Mechanisms causing injectivity decline and enhancement in geothermal projects

In geothermal projects, reinjection of produced water has been widely applied for disposing wastewater, supplying heat exchange media and maintaining reservoir pressure. Accordingly, it is a key process for environmental and well performance assessment, which partly controls the success of projects. However, the injectivity, a measure of how easily fluids can be reinjected into reservoirs, is influenced by various processes throughout installation and operation. Both injectivity decline and enhancement have been reported during reinjection operations, while most current studies tend to only focus on one aspect. This review aims to provide a comprehensive discussion on how the injectivity can be influenced during reinjection, both positively and negatively. This includes a detailed overview of the different clogging mechanisms, in which decreasing reservoir temperature plays a major role, leading to injectivity decline. Strategies to avoid and recover from injectivity reduction are also introduced.
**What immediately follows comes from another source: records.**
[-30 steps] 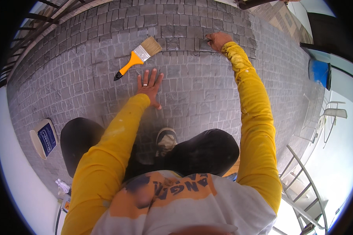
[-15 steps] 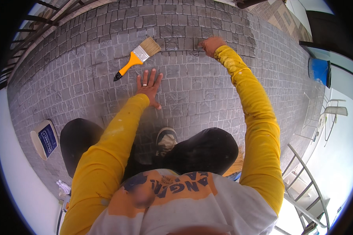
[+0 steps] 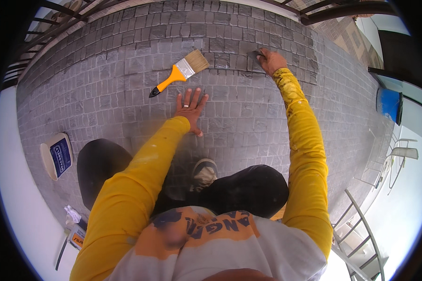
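Note:
My left hand (image 3: 190,112) lies flat on the grey stone-patterned floor (image 3: 239,126), fingers spread, with a ring on one finger. Just beyond its fingertips rests a wide paintbrush (image 3: 176,76) with a yellow handle, black tip and pale bristles; nothing grips it. Farther forward and to the right, my right hand (image 3: 272,62) is closed around a small flat dark scraper (image 3: 255,56). Its thin blade pokes out on the left, at the lower edge of a darker, wet-looking band of paving (image 3: 222,45). My fingers hide most of the tool.
A white tub (image 3: 56,155) with a blue label stands at left by the white wall. Dark railings (image 3: 347,10) line the far edge. A blue bucket (image 3: 389,107), a metal chair (image 3: 403,152) and a ladder (image 3: 363,234) are on the right. My shoe (image 3: 204,173) is below my left hand.
The whole view has shifted, so everything appears farther right. My right hand has turned a little, and the dark scraper now shows more plainly. The left hand and paintbrush keep their places on the floor.

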`<state>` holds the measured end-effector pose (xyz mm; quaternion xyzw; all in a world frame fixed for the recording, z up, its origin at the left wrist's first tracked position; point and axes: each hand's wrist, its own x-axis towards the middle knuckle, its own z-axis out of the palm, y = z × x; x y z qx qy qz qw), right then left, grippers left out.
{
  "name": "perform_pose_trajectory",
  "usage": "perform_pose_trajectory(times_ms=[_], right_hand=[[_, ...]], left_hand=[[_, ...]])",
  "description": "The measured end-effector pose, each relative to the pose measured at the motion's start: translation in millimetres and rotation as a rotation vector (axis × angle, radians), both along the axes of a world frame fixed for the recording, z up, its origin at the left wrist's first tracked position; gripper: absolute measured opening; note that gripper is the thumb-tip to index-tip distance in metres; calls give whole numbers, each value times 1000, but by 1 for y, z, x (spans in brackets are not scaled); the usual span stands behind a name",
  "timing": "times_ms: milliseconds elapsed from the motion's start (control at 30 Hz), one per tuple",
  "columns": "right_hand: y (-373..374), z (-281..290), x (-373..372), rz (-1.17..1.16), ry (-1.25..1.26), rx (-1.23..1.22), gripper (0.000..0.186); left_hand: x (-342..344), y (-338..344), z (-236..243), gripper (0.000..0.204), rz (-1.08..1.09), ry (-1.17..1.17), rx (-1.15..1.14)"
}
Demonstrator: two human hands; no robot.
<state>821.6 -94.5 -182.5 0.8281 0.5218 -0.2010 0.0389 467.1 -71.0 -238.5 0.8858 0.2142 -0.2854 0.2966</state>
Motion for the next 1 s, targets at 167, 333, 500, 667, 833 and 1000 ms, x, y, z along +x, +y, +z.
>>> perform_pose_trajectory(times_ms=[167,333,500,667,833,1000], right_hand=[[15,-4,13,-29,-100,24,35],[22,-9,26,3,-77,63,35],[38,-14,4,106,-93,2,34],[53,-2,-2,211,-137,-135,34],[55,4,7,156,-159,-55,33],[56,-2,-9,425,-261,-75,35]], left_hand=[[2,1,1,146,6,3,-17],[3,2,5,145,-3,27,-17],[3,2,6,146,-34,45,-12],[3,2,5,146,-36,51,-17],[4,2,5,146,-32,60,-18],[4,2,4,146,-37,60,-13]])
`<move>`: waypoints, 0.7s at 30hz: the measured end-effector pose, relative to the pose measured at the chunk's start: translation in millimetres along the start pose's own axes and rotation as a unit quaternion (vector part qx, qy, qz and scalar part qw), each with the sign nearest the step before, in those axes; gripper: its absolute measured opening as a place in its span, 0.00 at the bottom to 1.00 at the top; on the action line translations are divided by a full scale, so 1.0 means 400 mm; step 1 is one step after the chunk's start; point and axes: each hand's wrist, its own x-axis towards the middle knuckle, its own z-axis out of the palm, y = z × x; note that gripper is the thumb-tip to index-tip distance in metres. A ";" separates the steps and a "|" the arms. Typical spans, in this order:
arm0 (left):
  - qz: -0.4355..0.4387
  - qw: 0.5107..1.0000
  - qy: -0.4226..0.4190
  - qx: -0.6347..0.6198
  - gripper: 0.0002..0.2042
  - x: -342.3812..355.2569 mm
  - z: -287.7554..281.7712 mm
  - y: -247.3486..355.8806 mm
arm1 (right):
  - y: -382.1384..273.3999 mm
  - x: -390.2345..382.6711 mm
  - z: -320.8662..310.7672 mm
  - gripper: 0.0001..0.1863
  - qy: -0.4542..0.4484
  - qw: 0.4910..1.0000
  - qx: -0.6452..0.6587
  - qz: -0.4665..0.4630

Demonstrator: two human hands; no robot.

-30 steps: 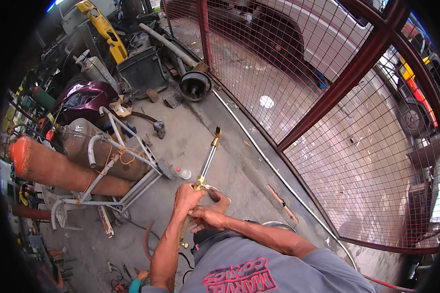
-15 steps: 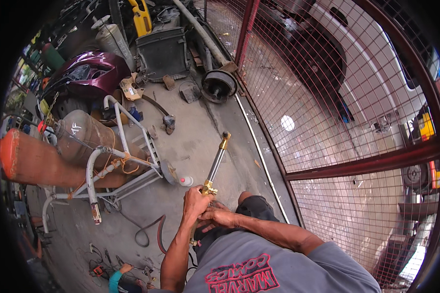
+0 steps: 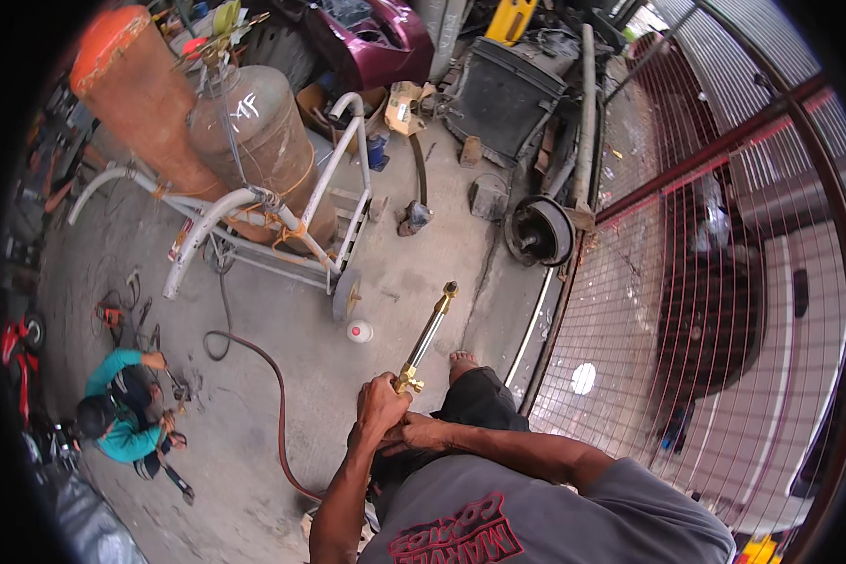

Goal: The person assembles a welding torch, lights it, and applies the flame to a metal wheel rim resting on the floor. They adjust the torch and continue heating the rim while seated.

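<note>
The left hand (image 3: pixel 381 406) is wrapped tight around the base of a brass cutting torch (image 3: pixel 426 338), whose tube slants up toward one o'clock, tip kept away from the body; the right hand (image 3: pixel 421 434) closes over the left wrist and the torch's lower end, seemingly to steady it. A reddish hose (image 3: pixel 274 404) trails off at nine o'clock toward the gas cylinders (image 3: pixel 254 132) on their white cart (image 3: pixel 254 202) at eleven; a small white can (image 3: pixel 359 331) sits on the concrete floor (image 3: pixel 395 282) just left of the torch, and a crouching person in teal (image 3: pixel 122 414) works well apart at nine o'clock.

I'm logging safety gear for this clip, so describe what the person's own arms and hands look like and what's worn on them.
Both the left hand and right hand are bare, with no gloves, rings or watch visible. The forearms are uncovered; a short-sleeved grey T-shirt with red lettering ends at the upper arms.
</note>
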 end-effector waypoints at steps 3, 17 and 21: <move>-0.038 0.998 0.031 0.040 0.16 0.035 0.090 -0.023 | -0.034 -0.017 -0.079 0.28 -0.053 0.997 -0.045 0.038; -0.087 0.991 0.104 -0.008 0.14 0.425 0.466 -0.289 | 0.228 0.291 -0.644 0.31 -0.122 0.992 0.000 0.040; -0.091 0.989 0.115 -0.005 0.15 0.555 0.595 -0.448 | 0.277 0.423 -0.797 0.29 -0.127 0.983 -0.122 0.053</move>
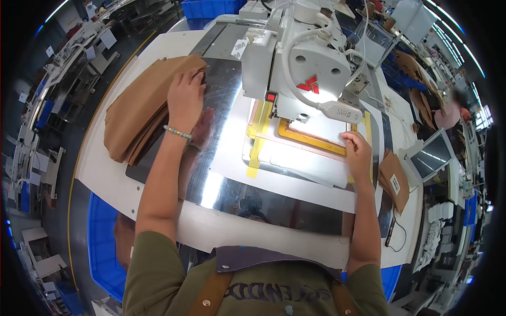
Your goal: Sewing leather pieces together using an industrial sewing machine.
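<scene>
My left hand (185, 97) is curled over the right part of a thick stack of folded brown pieces (129, 121) on the steel-topped table (221, 189), its fingertips gripping the upper piece. A beaded bracelet circles that wrist. My right hand (356, 152) has its fingers bent onto the right part of a yellow frame (311, 141), beneath the head of a white industrial sewing machine (305, 63). The frame lies over a white plate marked with yellow tape (252, 166); its far part is hidden by the machine head.
Smaller brown pieces (395, 181) lie at the right beside a monitor (429, 155) and a cable. Blue bins (103, 242) sit below the table edge, another (211, 6) behind. A blurred co-worker (448, 113) is at the far right; workstations (63, 73) line the left aisle.
</scene>
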Demonstrator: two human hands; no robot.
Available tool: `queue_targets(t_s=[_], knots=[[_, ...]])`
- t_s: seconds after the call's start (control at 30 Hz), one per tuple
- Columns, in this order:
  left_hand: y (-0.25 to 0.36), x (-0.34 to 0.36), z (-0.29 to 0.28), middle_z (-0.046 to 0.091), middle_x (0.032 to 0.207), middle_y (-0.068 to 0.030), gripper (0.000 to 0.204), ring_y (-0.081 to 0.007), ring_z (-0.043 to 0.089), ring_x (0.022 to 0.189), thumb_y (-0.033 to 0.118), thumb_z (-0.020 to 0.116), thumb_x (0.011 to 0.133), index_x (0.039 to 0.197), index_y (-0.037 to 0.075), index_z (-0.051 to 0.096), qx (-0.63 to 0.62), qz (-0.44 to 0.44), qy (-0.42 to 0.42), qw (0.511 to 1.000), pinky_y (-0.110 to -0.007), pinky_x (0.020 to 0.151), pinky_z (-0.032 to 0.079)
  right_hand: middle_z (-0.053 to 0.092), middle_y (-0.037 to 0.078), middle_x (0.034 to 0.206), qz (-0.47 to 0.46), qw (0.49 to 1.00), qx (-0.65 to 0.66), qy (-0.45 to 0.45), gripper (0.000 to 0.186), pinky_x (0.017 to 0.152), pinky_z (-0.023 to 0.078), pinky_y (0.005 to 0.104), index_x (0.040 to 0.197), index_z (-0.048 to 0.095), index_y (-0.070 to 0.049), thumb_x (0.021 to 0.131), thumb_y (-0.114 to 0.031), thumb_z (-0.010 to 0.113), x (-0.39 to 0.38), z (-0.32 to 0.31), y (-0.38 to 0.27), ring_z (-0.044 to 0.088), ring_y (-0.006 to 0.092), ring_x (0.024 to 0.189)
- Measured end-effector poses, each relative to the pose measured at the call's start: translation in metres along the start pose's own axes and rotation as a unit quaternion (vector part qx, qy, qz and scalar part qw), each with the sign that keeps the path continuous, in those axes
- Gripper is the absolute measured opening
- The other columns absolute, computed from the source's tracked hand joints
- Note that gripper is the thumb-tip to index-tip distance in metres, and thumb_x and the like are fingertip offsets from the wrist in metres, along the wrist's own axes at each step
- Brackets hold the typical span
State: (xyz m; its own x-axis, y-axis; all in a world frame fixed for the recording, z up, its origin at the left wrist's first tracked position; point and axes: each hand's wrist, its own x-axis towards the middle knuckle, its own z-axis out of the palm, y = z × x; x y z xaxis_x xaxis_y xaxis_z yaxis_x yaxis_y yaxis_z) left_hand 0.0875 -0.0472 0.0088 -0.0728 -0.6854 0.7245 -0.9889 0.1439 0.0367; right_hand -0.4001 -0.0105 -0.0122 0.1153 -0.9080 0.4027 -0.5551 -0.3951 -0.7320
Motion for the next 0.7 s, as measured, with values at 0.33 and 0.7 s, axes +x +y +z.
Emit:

Followed is an overview of mechanisms underlying injectivity enhancement during reinjection, wherein re-opening/shearing of pre-existing fractures and thermal cracking have been identified as the main contributors. In practice, nevertheless, mixed-mechanism processes play a key role during reinjection. Finally, this review provides an outlook on future research directions that can enhance the understanding of injectivity-related issues.

Automated summary

In geothermal projects, reinjection of produced water is a key process for disposing wastewater, supplying heat exchange media, and maintaining reservoir pressure. This review comprehensively discusses the factors influencing injectivity during reinjection, including clogging mechanisms leading to injectivity decline and mechanisms contributing to injectivity enhancement. Strategies to avoid and recover from injectivity reduction are also introduced. Mixed-mechanism processes play a key role during reinjection. Future research directions to enhance understanding of injectivity-related issues are provided.